The boring outlets (surge protection only, no battery) are where TVs and chargers go. Don’t waste the battery side on them.

Pro Tip: Make Your UPS Smart

A UPS sitting under your TV console gets boring fast. Make it talk to the rest of your smart home:

  1. Plug a USB cable from the UPS into a Raspberry Pi, mini-PC or NAS running Home Assistant.
  2. Install the NUT integration. It reads battery percentage, input voltage, load and runtime.
  3. Build automations: when input voltage drops, push a notification. When battery hits 20%, gracefully shut down non-critical services. When mains returns, broadcast an “all clear” announcement to your HomePods.

For an even more visible setup, mirror the UPS state onto a smart display panel so anyone home can glance at the battery state during a blackout.

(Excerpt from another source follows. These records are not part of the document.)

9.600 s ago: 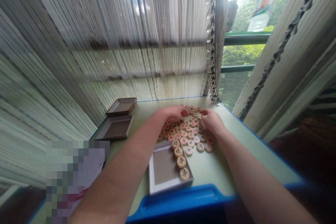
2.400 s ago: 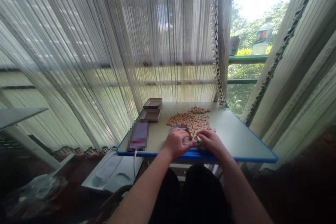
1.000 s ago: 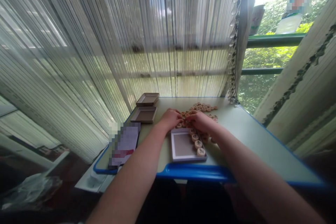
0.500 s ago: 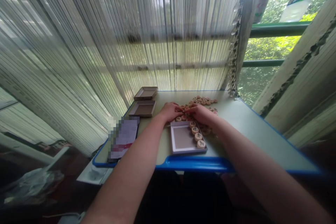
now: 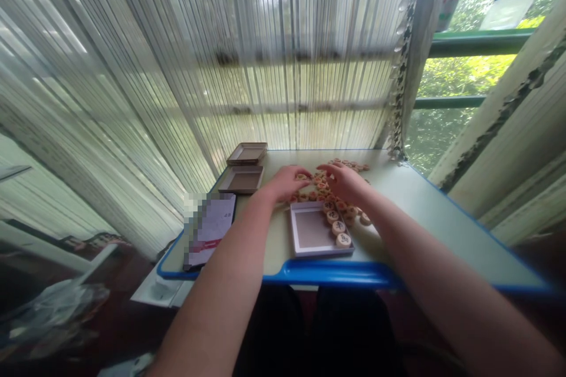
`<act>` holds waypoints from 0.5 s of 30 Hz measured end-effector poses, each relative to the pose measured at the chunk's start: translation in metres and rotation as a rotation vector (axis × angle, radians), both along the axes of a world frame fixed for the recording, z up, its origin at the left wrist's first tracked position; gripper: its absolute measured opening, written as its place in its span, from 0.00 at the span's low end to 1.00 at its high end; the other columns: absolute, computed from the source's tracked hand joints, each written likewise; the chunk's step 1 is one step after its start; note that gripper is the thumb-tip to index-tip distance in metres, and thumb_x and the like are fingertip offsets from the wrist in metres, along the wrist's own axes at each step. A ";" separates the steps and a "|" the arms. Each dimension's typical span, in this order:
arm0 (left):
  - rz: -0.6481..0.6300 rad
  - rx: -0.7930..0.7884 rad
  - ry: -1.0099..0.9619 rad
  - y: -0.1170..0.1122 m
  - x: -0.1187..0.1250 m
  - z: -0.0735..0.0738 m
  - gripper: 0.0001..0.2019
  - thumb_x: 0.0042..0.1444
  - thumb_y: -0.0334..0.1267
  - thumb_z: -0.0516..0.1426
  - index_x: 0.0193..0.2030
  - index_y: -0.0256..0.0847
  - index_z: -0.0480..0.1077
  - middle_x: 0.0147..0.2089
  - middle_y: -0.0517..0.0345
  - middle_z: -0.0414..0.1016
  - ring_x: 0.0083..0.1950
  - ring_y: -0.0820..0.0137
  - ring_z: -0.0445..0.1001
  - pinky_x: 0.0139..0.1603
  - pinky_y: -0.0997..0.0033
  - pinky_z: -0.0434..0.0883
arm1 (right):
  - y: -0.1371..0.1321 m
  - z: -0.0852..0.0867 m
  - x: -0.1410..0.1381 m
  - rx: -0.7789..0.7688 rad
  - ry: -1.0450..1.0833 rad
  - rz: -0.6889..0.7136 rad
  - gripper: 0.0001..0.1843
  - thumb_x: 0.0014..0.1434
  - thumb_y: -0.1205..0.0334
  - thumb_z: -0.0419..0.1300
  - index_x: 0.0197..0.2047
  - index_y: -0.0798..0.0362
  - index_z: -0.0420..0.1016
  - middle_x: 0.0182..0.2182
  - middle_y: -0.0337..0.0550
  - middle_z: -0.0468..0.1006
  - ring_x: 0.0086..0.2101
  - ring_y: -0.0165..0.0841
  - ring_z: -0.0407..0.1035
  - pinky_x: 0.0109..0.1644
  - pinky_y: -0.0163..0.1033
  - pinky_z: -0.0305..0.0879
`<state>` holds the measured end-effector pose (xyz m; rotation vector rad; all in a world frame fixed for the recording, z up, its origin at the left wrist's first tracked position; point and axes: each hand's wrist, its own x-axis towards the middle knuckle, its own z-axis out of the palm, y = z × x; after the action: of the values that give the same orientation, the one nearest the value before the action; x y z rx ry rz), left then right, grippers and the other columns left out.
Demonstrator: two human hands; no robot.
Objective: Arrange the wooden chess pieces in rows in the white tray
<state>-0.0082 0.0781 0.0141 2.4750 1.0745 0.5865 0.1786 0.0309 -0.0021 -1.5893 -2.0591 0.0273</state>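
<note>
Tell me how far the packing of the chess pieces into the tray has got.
Done: one column of round pieces lines the right side of the grey tray; the rest of it is bare. In hand: left hand and right hand rest on the loose pile behind it. Left: most pieces lie outside the tray.

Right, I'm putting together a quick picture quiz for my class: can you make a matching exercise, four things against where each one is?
Things:
1. pale tray
2. brown trays
3. left hand
4. green rail

Places:
a. outside, upper right of the picture
b. over the loose game pieces
c. at the near edge of the table
d. far left of the table, beside the curtain

Pairs: 1-c, 2-d, 3-b, 4-a.
</note>
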 end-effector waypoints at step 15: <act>-0.249 -0.264 0.232 -0.028 -0.008 0.016 0.16 0.44 0.44 0.61 0.41 0.43 0.75 0.43 0.57 0.74 0.43 0.68 0.71 0.41 0.75 0.64 | -0.027 0.033 0.027 -0.664 0.042 -0.091 0.16 0.46 0.62 0.57 0.40 0.49 0.75 0.31 0.40 0.75 0.27 0.29 0.67 0.24 0.30 0.58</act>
<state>-0.0158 0.0503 0.0296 2.4280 0.8402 0.0777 0.2051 0.0040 0.0310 -2.0291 -2.0533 0.7748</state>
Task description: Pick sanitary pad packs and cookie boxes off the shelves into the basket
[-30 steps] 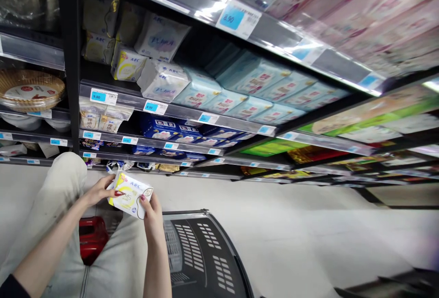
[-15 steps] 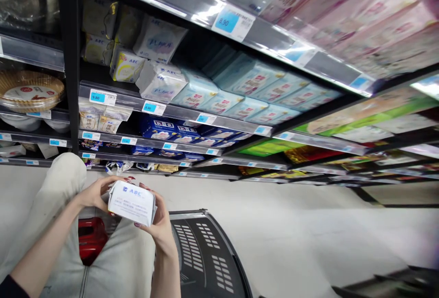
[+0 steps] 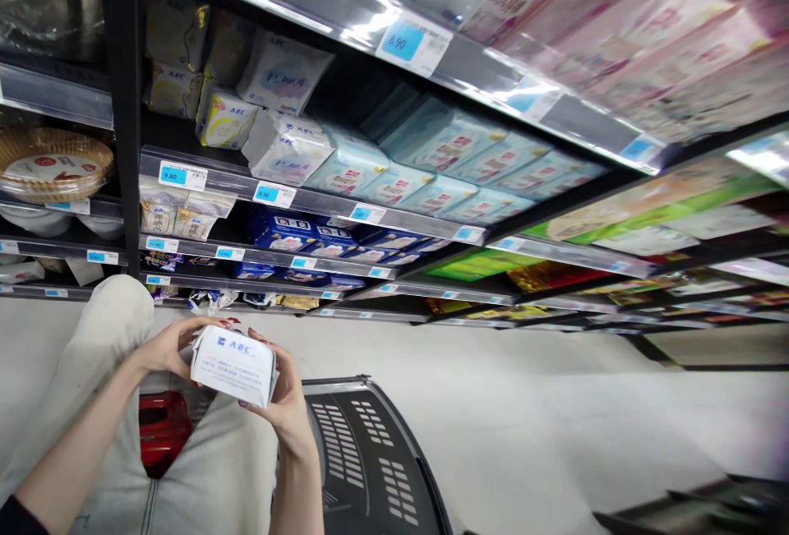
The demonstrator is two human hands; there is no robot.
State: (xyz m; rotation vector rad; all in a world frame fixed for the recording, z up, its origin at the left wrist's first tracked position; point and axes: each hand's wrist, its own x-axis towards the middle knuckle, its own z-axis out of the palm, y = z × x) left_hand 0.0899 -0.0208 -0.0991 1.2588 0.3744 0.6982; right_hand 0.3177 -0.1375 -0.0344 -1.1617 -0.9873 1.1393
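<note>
Between my two hands is a white pack of sanitary pads (image 3: 233, 366) with blue "ABC" lettering and small print on the side facing me. My left hand (image 3: 176, 346) is closed round its left end. Round the right end wraps my right hand (image 3: 284, 387), thumb below and fingers along the top edge. The pack is held slightly tilted over my lap, in front of the lowest shelves. Its far side and some fingertips behind it are hidden.
Shelves with price tags (image 3: 274, 195) run across the view, holding white ABC packs (image 3: 287, 149), light-blue packs (image 3: 348, 161) and dark-blue packs (image 3: 283, 229). A black shopping basket (image 3: 425, 469) stands on the floor right of my legs. Something red (image 3: 163, 428) shows between my knees.
The view has shifted very slightly, so everything sits a few pixels to the left. Both hands keep the same hold on the pack.
</note>
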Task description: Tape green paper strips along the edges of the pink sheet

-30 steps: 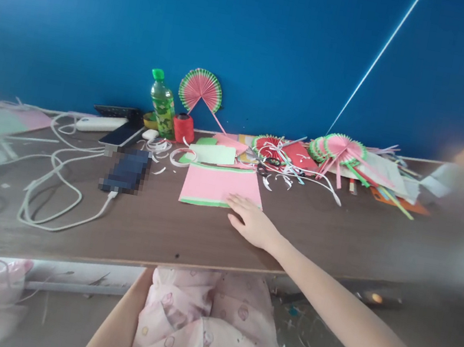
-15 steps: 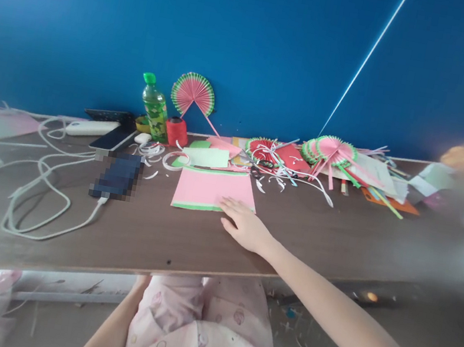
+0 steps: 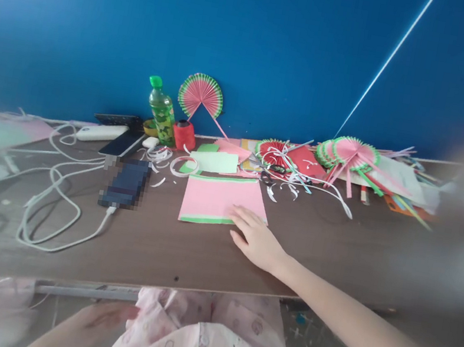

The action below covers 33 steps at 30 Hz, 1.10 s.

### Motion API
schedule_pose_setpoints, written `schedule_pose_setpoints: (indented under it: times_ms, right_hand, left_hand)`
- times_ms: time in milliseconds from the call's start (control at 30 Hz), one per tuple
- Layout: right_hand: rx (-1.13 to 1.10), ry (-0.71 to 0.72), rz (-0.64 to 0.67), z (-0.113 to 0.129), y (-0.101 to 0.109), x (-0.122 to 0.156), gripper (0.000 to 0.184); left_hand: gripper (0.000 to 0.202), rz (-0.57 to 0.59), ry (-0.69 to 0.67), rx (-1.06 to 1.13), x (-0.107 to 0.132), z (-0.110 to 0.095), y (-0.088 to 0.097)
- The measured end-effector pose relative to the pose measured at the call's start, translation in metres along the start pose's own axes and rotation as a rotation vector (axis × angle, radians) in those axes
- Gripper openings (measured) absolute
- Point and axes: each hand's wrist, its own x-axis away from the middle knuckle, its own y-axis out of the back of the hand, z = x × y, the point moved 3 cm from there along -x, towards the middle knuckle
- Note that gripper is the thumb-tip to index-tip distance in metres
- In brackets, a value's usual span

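Observation:
A pink sheet of paper (image 3: pixel 218 198) with green strips along its near and far edges lies flat on the brown table (image 3: pixel 147 248). My right hand (image 3: pixel 256 239) rests on its near right corner, fingers stretched out and holding nothing. Below the table edge, my left hand (image 3: pixel 112 315) is beside my left thigh, smeared by motion, so its fingers do not show clearly. Just beyond the sheet are light green papers (image 3: pixel 214 161) and a ring of white tape (image 3: pixel 183 166).
On the left lie a phone (image 3: pixel 126 183) and a looped white cable (image 3: pixel 53 190). A green bottle (image 3: pixel 162 113), a red spool (image 3: pixel 183 135) and a pleated paper fan (image 3: pixel 201 96) stand by the wall. More fans (image 3: pixel 354 153), strips and scissors (image 3: pixel 268 177) lie back right.
My left hand has moved left and away from my lap, coming out from under the table edge. My right hand stays on the pink sheet. The whole view has shifted slightly.

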Motion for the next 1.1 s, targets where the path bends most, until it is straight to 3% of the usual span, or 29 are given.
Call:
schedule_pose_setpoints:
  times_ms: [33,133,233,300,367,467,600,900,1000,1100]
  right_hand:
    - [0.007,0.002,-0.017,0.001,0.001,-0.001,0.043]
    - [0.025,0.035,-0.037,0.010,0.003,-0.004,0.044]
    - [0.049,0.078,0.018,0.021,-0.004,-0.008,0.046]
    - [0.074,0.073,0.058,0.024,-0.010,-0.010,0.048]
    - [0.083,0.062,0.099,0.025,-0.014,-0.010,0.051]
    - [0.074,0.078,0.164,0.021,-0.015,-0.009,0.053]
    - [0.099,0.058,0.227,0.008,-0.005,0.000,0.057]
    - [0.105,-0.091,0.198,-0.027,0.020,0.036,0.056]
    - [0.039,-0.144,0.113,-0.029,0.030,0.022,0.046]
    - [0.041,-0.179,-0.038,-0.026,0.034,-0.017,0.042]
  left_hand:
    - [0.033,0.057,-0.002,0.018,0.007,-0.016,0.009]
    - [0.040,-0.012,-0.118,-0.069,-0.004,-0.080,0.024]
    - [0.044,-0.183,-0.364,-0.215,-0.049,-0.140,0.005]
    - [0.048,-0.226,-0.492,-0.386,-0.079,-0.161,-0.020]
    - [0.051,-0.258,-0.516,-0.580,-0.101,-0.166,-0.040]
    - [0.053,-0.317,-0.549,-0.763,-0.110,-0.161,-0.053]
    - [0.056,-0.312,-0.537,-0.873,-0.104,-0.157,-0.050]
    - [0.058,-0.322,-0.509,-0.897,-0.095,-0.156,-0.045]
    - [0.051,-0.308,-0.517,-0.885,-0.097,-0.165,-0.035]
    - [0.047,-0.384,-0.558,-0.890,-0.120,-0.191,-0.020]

It’s the kind of thing nobody asks for, and then nobody wants to live without after a single late-night outage.

A Note On Surge Protection For Lightning

Singapore sees between 170 and 190 thunderstorm days a year — among the highest globally. Your UPS will protect against minor surges from grid switching events, but it is not designed to withstand a direct lightning strike on your block’s riser cable.

For real lightning protection you want a Type 2 surge protective device (SPD) installed at your distribution board (DB box), which is licensed electrician work in Singapore. The UPS at your TV console is the second line of defence, not the first. Spend a couple of hundred dollars on a proper DB-mounted SPD before you spend a thousand on a fancy UPS.

The Verdict

A UPS is the most underrated piece of smart home gear you’ll buy in 2026. For under SGD 250 you can guarantee that your hub, router and Thread border router stay online through every grid blip Singapore is going to throw at them — which, given how much we’ve all bought into Matter and Thread, is no small thing.

Start with the APC BX1100LI-MS if you’re price-sensitive. Step up to the APC BR900MI if build quality matters to you. Choose CyberPower BR1000ELCD if you’ve got a NAS or Home Assistant box that needs pure sine wave. And if you live somewhere with patchier supply or just want to be over-prepared, an EcoFlow RIVER 2 doubles as your camping power station.

Whichever route you pick: it should have been the first thing you bought, not the last.